▸ **Aim of the exercise**
Will you write out all the entries below exactly?

▸ **Provided records**

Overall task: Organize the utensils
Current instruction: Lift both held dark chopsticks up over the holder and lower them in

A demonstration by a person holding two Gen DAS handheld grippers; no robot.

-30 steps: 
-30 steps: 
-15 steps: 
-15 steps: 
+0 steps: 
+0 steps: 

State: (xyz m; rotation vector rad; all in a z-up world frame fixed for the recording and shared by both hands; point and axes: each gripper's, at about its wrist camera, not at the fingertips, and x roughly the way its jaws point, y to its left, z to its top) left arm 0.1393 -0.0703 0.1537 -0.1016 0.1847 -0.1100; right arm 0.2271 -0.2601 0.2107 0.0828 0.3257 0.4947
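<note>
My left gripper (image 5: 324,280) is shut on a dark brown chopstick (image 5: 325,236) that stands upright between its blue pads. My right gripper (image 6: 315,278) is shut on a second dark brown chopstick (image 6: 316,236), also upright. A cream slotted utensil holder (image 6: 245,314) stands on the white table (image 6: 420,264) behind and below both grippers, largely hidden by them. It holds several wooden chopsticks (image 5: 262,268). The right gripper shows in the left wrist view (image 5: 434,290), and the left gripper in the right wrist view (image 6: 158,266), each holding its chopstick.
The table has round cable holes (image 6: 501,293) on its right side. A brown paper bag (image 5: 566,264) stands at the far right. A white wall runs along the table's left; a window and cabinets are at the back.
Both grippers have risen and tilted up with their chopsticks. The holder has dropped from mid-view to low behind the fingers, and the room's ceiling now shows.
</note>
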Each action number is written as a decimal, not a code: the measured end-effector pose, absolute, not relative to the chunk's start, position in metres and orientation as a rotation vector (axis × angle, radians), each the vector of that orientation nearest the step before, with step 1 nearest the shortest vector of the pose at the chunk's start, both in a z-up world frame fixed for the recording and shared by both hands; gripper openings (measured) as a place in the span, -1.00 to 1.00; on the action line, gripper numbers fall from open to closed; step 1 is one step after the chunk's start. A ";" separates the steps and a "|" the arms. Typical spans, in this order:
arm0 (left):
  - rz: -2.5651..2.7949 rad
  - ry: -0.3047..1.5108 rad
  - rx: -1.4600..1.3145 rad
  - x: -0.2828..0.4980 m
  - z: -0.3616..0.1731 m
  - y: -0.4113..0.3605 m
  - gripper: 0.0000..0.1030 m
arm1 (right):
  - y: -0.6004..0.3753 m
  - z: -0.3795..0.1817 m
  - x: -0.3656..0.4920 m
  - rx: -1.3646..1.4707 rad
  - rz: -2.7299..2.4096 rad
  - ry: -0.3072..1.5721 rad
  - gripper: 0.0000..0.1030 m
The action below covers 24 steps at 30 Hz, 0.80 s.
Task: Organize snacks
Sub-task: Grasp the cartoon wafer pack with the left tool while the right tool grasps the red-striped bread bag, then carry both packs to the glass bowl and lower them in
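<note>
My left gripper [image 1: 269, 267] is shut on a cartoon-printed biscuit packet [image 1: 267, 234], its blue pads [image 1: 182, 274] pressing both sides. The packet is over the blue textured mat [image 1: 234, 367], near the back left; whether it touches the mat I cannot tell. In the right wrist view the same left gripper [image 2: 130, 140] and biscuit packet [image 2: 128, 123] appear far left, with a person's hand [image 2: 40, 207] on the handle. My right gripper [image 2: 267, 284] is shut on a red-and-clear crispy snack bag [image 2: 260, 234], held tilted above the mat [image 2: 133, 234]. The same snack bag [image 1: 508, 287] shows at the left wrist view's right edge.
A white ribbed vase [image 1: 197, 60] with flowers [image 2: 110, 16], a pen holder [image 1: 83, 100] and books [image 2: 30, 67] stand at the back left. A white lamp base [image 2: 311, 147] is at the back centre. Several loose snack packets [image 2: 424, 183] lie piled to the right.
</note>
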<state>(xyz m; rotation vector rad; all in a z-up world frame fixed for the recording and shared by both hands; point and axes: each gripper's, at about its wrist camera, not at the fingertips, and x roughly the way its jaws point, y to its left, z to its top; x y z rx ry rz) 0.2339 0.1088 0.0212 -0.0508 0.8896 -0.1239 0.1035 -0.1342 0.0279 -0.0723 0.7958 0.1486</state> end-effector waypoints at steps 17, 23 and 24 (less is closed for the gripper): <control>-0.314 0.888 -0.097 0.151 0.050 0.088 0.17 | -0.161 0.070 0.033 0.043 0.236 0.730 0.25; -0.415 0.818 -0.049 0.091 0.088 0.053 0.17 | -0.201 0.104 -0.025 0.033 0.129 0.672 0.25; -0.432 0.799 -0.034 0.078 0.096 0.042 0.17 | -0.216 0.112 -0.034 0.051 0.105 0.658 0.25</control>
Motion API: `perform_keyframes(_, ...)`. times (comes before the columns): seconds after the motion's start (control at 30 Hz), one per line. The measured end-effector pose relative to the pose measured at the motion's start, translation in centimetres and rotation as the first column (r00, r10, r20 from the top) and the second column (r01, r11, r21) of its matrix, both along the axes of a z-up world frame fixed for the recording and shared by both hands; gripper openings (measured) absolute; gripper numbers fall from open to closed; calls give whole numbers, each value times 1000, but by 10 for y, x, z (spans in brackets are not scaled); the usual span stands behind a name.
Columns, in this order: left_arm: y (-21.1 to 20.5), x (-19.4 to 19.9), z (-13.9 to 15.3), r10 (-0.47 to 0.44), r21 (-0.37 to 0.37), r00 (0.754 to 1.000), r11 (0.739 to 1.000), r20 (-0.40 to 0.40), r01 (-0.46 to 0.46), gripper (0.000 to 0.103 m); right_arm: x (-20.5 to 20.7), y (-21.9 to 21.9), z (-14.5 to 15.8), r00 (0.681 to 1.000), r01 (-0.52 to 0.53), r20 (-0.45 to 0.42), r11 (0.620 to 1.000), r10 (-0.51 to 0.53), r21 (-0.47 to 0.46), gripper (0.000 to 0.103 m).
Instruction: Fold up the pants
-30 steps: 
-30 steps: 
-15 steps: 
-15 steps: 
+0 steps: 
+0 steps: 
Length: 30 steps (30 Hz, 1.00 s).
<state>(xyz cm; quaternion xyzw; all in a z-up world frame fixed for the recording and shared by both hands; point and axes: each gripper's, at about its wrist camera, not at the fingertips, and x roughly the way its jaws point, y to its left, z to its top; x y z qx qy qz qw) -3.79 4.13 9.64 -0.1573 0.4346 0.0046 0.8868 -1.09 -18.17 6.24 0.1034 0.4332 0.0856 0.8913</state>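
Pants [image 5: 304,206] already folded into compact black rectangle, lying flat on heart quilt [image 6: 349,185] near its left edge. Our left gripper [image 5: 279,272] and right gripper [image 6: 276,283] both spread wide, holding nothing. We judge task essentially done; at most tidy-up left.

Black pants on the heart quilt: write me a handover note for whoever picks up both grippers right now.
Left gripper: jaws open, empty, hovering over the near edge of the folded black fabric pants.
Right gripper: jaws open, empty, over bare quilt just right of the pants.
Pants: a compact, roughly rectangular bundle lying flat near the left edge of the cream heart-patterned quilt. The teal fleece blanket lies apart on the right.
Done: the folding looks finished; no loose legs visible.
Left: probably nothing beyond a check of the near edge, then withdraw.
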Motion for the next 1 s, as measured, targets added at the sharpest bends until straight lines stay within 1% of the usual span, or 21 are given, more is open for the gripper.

▸ **Answer for this exercise**
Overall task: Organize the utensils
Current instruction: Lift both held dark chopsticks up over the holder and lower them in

A demonstration by a person holding two Gen DAS handheld grippers; no robot.

-30 steps: 
-30 steps: 
-15 steps: 
-15 steps: 
+0 steps: 
+0 steps: 

State: (xyz m; rotation vector rad; all in a z-up world frame fixed for the recording and shared by both hands; point and axes: each gripper's, at about its wrist camera, not at the fingertips, and x roughly the way its jaws point, y to its left, z to its top) left arm 0.1393 -0.0703 0.1537 -0.1016 0.1847 -0.1100; right arm 0.2271 -0.2601 0.2107 0.0828 0.3257 0.4947
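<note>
My left gripper (image 5: 324,280) is shut on a dark brown chopstick (image 5: 325,236) that stands upright between its blue pads. My right gripper (image 6: 315,278) is shut on a second dark brown chopstick (image 6: 316,236), also upright. A cream slotted utensil holder (image 6: 245,314) stands on the white table (image 6: 420,264) behind and below both grippers, largely hidden by them. It holds several wooden chopsticks (image 5: 262,268). The right gripper shows in the left wrist view (image 5: 434,290), and the left gripper in the right wrist view (image 6: 158,266), each holding its chopstick.
The table has round cable holes (image 6: 501,293) on its right side. A brown paper bag (image 5: 566,264) stands at the far right. A white wall runs along the table's left; a window and cabinets are at the back.
Both grippers have risen and tilted up with their chopsticks. The holder has dropped from mid-view to low behind the fingers, and the room's ceiling now shows.
</note>
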Each action number is written as a decimal, not a code: the measured end-effector pose, absolute, not relative to the chunk's start, position in metres and orientation as a rotation vector (axis × angle, radians), each the vector of that orientation nearest the step before, with step 1 nearest the shortest vector of the pose at the chunk's start, both in a z-up world frame fixed for the recording and shared by both hands; gripper openings (measured) as a place in the span, -1.00 to 1.00; on the action line, gripper numbers fall from open to closed; step 1 is one step after the chunk's start. A ";" separates the steps and a "|" the arms. Typical spans, in this order:
arm0 (left):
  - rz: -2.5651..2.7949 rad
  - ry: -0.3047..1.5108 rad
  - rx: -1.4600..1.3145 rad
  - x: -0.2828..0.4980 m
  - z: -0.3616..0.1731 m
  - y: -0.4113..0.3605 m
  - gripper: 0.0000..0.1030 m
arm1 (right):
  - y: -0.6004..0.3753 m
  - z: -0.3795..0.1817 m
  - x: -0.3656..0.4920 m
  - rx: -1.3646..1.4707 rad
  - rz: -2.7299..2.4096 rad
  - ry: -0.3072..1.5721 rad
  - gripper: 0.0000..0.1030 m
The action below covers 24 steps at 30 Hz, 0.80 s.
Task: Organize snacks
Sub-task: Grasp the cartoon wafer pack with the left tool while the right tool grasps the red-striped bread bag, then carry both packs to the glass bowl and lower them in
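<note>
My left gripper [image 1: 269, 267] is shut on a cartoon-printed biscuit packet [image 1: 267, 234], its blue pads [image 1: 182, 274] pressing both sides. The packet is over the blue textured mat [image 1: 234, 367], near the back left; whether it touches the mat I cannot tell. In the right wrist view the same left gripper [image 2: 130, 140] and biscuit packet [image 2: 128, 123] appear far left, with a person's hand [image 2: 40, 207] on the handle. My right gripper [image 2: 267, 284] is shut on a red-and-clear crispy snack bag [image 2: 260, 234], held tilted above the mat [image 2: 133, 234]. The same snack bag [image 1: 508, 287] shows at the left wrist view's right edge.
A white ribbed vase [image 1: 197, 60] with flowers [image 2: 110, 16], a pen holder [image 1: 83, 100] and books [image 2: 30, 67] stand at the back left. A white lamp base [image 2: 311, 147] is at the back centre. Several loose snack packets [image 2: 424, 183] lie piled to the right.
</note>
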<state>(xyz m; rotation vector rad; all in a z-up world frame fixed for the recording and shared by both hands; point and axes: each gripper's, at about its wrist camera, not at the fingertips, and x roughly the way its jaws point, y to its left, z to its top; x y z rx ry rz) 0.2339 0.1088 0.0212 -0.0508 0.8896 -0.1239 0.1035 -0.1342 0.0279 -0.0723 0.7958 0.1486</state> end-effector waypoints at steps 17, 23 and 24 (less is closed for the gripper): <control>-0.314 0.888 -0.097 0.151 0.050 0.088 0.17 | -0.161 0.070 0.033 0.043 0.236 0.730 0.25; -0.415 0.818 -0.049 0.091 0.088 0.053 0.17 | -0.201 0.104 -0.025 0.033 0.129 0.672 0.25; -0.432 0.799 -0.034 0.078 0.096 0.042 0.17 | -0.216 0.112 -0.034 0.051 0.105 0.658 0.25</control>
Motion API: `perform_keyframes(_, ...)`. times (comes before the columns): seconds after the motion's start (control at 30 Hz), one per line. The measured end-effector pose relative to the pose measured at the motion's start, translation in centimetres and rotation as the first column (r00, r10, r20 from the top) and the second column (r01, r11, r21) of its matrix, both along the axes of a z-up world frame fixed for the recording and shared by both hands; gripper openings (measured) absolute; gripper numbers fall from open to closed; calls give whole numbers, each value times 1000, but by 10 for y, x, z (spans in brackets are not scaled); the usual span stands behind a name.
Columns, in this order: left_arm: y (-21.1 to 20.5), x (-19.4 to 19.9), z (-13.9 to 15.3), r10 (-0.47 to 0.44), r21 (-0.37 to 0.37), r00 (0.754 to 1.000), r11 (0.739 to 1.000), r20 (-0.40 to 0.40), r01 (-0.46 to 0.46), gripper (0.000 to 0.103 m); right_arm: x (-20.5 to 20.7), y (-21.9 to 21.9), z (-14.5 to 15.8), r00 (0.681 to 1.000), r01 (-0.52 to 0.53), r20 (-0.45 to 0.42), r11 (0.620 to 1.000), r10 (-0.51 to 0.53), r21 (-0.47 to 0.46), gripper (0.000 to 0.103 m).
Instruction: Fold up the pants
-30 steps: 
-30 steps: 
-15 steps: 
-15 steps: 
+0 steps: 
+0 steps: 
Length: 30 steps (30 Hz, 1.00 s).
<state>(xyz cm; quaternion xyzw; all in a z-up world frame fixed for the recording and shared by both hands; point and axes: each gripper's, at about its wrist camera, not at the fingertips, and x roughly the way its jaws point, y to its left, z to its top; x y z qx qy qz qw) -3.79 4.13 9.64 -0.1573 0.4346 0.0046 0.8868 -1.09 -18.17 6.24 0.1034 0.4332 0.0856 0.8913</state>
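Pants [image 5: 304,206] already folded into compact black rectangle, lying flat on heart quilt [image 6: 349,185] near its left edge. Our left gripper [image 5: 279,272] and right gripper [image 6: 276,283] both spread wide, holding nothing. We judge task essentially done; at most tidy-up left.

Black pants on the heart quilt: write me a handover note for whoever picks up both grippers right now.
Left gripper: jaws open, empty, hovering over the near edge of the folded black fabric pants.
Right gripper: jaws open, empty, over bare quilt just right of the pants.
Pants: a compact, roughly rectangular bundle lying flat near the left edge of the cream heart-patterned quilt. The teal fleece blanket lies apart on the right.
Done: the folding looks finished; no loose legs visible.
Left: probably nothing beyond a check of the near edge, then withdraw.
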Motion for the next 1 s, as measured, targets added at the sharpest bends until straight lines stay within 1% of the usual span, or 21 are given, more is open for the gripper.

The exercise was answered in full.